While the PUC kept all the emails as a matter of public record, the agency can’t act on anecdotal information and needs the public to follow through when they encounter a problem, Mr Powelson said.
A check of the commission’s records finds in the last three years, only a handful of formal complaints have been filed against Yellow Cab, the most recent being an enforcement action by the PUC itself in 2012.
One way of addressing the lack of formal complaints, Mr. Powelson suggested, is perhaps incorporating such things as annual quality assessments to gather information about gaps in coverage or trouble areas. But consumers’ complaints are the best indications of the existence of a problem, he said.
He hopes that the taxi companies that have been invited to speak at the meeting this week will view it as an opportunity.
“It’s the old Tyson Chicken model: either expand or expire,” Mr. Powelson said. “Will their business model evolve? What would the answer be if we did a Gallup poll asking people, ’Are you satisfied with current transportation options in Allegheny County and Pittsburgh?’ ”
He sees evidence that the citizens are restless. “There’s enough anecdotal information that people are not happy and that’s what’s allowed these disruptive forces to move into the market.”
Another area that he thinks is ripe for overhaul is the current requirement that a new utility must demonstrate a “need” for its service in the marketplace before it can proceed. In the case of ride sharing, for instance, Lyft and Uber provided testimonials from Pittsburgh and Allegheny County residents who claimed poor taxi service and limited transportation options made the companies’ service necessary.
“If you want to set up a new service in Allegheny County and an incumbent files a protest based on whether there is a need for the service, that can slow down the application process an average of 70 to 100 days,” Mr. Powelson said.
“It’s antiquated, and it’s a way of starving out the competition and slowing down the process.”
Mr.
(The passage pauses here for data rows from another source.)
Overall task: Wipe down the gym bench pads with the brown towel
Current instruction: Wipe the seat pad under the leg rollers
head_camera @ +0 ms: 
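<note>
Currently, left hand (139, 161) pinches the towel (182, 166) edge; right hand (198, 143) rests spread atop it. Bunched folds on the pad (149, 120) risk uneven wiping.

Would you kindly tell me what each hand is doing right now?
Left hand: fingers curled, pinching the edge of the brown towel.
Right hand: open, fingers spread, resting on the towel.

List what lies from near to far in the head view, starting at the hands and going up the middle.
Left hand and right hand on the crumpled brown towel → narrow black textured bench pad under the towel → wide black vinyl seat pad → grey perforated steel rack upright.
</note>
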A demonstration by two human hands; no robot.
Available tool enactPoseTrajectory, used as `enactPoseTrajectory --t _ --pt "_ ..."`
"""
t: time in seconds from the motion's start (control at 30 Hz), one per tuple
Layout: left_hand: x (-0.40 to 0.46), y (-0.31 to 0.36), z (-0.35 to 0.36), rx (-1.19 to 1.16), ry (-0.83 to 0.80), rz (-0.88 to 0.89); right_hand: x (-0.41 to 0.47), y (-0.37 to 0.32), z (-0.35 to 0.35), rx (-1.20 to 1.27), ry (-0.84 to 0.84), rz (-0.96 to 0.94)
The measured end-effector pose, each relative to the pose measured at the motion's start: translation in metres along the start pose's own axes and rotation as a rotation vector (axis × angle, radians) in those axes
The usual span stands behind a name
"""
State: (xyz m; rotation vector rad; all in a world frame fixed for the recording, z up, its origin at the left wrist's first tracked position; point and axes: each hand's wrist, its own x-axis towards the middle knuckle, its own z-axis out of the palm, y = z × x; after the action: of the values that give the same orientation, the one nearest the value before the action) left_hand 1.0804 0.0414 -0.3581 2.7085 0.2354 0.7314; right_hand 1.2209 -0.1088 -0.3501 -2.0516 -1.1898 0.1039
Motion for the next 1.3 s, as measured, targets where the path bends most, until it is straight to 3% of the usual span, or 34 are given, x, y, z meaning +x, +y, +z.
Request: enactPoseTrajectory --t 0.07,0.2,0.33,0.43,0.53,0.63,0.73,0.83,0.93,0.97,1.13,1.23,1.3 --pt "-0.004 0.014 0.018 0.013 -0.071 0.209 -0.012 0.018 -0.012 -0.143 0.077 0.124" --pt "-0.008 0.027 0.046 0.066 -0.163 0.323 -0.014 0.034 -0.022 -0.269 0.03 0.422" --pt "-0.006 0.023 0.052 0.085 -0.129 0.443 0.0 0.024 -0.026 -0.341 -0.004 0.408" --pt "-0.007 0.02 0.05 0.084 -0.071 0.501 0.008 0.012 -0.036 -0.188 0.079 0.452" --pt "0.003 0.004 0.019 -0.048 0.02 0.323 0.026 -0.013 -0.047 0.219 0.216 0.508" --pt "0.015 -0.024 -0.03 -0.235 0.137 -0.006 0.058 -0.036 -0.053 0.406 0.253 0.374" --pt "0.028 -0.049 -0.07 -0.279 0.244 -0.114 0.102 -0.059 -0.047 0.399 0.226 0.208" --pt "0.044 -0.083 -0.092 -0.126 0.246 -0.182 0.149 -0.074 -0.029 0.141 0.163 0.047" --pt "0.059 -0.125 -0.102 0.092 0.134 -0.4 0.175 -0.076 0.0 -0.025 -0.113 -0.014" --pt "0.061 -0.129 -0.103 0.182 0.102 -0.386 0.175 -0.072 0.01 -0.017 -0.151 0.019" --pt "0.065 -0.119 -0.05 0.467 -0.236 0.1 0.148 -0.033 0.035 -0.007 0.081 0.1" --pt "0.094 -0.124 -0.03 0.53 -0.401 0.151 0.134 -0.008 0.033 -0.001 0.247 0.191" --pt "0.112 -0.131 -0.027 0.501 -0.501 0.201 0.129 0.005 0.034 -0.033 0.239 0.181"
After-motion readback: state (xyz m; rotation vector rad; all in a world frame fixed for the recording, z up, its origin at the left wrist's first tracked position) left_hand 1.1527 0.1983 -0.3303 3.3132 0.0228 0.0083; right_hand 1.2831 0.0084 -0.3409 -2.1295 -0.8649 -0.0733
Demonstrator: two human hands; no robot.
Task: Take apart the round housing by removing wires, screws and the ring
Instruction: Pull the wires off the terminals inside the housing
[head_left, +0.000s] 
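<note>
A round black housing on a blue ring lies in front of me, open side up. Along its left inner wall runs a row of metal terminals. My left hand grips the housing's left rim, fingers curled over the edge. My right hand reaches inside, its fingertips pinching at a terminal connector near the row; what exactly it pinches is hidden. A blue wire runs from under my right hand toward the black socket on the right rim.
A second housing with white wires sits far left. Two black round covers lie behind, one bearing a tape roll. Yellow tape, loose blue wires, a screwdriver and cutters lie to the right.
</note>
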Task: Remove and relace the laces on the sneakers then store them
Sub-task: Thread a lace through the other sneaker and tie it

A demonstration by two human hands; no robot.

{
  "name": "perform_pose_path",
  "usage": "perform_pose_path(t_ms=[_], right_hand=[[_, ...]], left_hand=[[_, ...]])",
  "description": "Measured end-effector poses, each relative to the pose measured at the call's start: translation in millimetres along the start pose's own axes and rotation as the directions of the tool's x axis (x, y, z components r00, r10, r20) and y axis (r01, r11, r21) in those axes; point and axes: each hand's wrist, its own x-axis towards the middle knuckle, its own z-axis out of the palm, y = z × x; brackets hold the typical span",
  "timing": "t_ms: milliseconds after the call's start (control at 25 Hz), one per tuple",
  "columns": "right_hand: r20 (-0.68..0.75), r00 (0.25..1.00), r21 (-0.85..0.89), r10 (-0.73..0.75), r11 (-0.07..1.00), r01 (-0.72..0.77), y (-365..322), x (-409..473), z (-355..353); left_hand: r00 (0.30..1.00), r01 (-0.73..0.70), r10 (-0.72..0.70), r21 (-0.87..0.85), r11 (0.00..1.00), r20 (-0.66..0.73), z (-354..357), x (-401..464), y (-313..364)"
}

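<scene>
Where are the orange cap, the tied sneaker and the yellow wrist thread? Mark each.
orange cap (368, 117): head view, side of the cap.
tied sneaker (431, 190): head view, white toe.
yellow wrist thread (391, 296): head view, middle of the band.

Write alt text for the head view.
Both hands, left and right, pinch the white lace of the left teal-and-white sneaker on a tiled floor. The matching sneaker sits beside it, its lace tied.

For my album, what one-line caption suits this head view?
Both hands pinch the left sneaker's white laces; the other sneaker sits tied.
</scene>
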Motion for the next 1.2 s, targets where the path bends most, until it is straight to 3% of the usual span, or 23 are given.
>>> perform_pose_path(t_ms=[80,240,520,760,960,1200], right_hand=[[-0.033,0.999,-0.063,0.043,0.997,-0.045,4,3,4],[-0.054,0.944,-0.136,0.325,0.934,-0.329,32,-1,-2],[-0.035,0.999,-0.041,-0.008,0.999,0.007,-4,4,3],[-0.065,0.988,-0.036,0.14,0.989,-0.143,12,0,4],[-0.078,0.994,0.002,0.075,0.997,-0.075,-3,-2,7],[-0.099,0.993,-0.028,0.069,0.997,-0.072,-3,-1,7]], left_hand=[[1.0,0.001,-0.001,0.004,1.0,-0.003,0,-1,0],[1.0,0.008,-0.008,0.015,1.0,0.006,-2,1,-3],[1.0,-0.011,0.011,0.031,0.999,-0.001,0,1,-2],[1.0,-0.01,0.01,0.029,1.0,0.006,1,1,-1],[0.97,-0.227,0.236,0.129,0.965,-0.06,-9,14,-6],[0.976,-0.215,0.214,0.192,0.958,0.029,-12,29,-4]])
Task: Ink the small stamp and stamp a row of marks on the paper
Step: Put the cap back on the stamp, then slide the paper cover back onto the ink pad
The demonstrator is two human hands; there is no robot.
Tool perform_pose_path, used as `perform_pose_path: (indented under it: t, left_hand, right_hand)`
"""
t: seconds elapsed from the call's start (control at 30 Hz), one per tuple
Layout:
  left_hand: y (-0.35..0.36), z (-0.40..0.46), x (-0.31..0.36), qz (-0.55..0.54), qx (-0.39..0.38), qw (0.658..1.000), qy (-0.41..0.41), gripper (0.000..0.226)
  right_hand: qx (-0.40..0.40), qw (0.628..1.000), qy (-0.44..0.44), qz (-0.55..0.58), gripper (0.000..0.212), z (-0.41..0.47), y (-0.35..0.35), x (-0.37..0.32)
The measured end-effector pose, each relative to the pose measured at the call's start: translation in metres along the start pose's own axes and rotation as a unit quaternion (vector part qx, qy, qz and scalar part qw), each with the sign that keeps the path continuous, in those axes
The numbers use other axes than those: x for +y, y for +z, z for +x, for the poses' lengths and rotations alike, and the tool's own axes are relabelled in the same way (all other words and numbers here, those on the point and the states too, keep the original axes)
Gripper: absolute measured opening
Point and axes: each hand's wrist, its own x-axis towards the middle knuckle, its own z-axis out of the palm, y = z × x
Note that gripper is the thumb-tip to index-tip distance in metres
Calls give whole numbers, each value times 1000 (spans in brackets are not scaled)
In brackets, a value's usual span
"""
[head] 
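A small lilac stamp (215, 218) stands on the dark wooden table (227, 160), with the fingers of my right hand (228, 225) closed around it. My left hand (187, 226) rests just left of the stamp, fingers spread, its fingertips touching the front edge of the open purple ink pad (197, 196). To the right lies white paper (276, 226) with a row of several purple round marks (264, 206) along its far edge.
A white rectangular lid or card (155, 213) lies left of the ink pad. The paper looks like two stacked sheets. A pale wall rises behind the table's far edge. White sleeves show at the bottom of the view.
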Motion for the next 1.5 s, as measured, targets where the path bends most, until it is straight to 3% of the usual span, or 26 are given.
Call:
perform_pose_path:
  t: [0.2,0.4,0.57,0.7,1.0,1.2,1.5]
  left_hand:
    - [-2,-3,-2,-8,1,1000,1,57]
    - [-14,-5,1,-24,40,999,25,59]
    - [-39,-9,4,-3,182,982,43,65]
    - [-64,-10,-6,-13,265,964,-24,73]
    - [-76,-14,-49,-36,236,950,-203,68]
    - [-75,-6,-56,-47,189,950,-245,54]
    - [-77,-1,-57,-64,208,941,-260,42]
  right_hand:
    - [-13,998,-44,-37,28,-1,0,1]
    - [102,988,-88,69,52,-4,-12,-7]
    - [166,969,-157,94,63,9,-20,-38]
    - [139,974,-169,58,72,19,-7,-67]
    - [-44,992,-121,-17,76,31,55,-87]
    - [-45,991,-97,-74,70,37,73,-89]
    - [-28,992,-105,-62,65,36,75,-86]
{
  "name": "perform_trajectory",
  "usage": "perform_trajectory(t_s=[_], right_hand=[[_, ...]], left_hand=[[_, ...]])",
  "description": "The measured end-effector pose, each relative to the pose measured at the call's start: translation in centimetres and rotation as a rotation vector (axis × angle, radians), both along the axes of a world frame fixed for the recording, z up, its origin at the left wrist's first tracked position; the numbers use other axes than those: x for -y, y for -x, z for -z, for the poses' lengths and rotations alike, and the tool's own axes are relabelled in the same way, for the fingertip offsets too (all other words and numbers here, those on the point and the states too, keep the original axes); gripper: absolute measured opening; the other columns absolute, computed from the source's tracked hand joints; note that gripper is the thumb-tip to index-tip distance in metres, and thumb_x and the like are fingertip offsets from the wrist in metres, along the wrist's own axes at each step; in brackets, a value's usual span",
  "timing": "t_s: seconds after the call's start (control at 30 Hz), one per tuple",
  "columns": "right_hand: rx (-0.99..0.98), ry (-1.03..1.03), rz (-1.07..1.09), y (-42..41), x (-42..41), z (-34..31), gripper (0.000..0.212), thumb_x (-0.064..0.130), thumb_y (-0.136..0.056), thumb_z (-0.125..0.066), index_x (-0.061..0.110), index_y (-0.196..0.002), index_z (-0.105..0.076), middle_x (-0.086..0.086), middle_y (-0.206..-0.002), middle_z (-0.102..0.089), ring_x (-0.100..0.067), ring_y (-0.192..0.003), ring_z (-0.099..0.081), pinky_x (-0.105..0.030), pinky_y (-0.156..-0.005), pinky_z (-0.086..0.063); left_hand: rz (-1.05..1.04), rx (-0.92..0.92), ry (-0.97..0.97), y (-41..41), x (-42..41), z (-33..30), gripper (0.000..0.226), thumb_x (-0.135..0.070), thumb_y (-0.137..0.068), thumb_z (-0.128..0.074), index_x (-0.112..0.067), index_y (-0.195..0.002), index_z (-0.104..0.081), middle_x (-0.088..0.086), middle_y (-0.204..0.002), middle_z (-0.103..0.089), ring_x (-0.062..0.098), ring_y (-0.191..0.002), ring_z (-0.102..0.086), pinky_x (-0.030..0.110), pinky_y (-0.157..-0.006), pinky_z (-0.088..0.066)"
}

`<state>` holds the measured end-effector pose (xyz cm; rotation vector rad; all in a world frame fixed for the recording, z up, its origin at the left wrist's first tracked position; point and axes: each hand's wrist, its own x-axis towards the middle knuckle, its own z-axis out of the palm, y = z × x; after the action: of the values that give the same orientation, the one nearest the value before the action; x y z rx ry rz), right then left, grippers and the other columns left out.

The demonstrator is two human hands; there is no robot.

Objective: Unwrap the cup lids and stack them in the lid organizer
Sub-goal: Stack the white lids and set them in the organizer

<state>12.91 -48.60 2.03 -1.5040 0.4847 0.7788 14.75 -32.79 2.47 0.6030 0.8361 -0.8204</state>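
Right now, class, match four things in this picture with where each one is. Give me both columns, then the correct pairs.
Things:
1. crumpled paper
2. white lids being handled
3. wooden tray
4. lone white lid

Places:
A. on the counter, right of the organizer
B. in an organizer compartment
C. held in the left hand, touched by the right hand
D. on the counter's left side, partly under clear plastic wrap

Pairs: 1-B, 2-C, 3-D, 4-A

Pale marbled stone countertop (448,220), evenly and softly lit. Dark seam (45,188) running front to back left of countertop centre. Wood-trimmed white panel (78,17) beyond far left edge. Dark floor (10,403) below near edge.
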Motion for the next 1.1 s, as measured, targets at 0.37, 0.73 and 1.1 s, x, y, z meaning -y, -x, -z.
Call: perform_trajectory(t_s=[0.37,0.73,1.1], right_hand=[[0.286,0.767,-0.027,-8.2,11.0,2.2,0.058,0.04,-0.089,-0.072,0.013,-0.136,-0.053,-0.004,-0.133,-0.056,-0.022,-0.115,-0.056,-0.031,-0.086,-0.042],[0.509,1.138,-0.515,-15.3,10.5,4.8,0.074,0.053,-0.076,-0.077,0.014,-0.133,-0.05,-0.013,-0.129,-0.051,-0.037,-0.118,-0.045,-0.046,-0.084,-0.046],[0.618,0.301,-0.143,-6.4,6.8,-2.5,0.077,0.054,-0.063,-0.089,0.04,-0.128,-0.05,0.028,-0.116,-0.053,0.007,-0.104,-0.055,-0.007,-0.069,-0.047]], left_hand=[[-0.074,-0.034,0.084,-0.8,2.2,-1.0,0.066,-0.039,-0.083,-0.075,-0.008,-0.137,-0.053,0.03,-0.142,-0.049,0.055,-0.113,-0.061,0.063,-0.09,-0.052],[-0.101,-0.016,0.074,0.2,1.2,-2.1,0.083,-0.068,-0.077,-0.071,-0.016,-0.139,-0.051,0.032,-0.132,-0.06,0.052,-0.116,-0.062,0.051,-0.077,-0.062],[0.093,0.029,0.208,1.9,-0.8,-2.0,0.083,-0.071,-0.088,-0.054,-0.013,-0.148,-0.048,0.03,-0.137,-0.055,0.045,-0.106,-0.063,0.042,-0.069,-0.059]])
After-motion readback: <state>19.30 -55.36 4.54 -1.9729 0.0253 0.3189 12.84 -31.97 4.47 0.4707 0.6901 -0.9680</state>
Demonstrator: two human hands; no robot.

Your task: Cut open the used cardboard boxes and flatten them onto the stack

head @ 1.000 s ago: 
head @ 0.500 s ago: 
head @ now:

Posner agreed. “The demonstration of need is so difficult to define that is has the risk of becoming purely political issue, at least in issues of safety,” he said. “To leave the question of need open to a regulatory body is subject to, at the very least, political interference and self-perpetuation. It’s very hard to justify.”
Mr. Posner is not optimistic about the PUC’s ability to turn its gaze inward. “I would expect that the likely result [of the en banc meeting] will be some marginal change at the PUC that will provide just enough political cover to demonstrate that they do not need to be extinguished as an institution,” he said.
“But as long as there is an LCB, there is likely to be a PUC as well.”
Whatever the outcome of the hearing, Mr. Powelson said he thinks the Public Utility Commission recognizes it needs to innovate and refine its rules to better reflect the current state of the transportation industry.
“My hope is that this process will lead to better outcomes for transportation companies, and better transportation options for all the citizens of Pennsylvania.”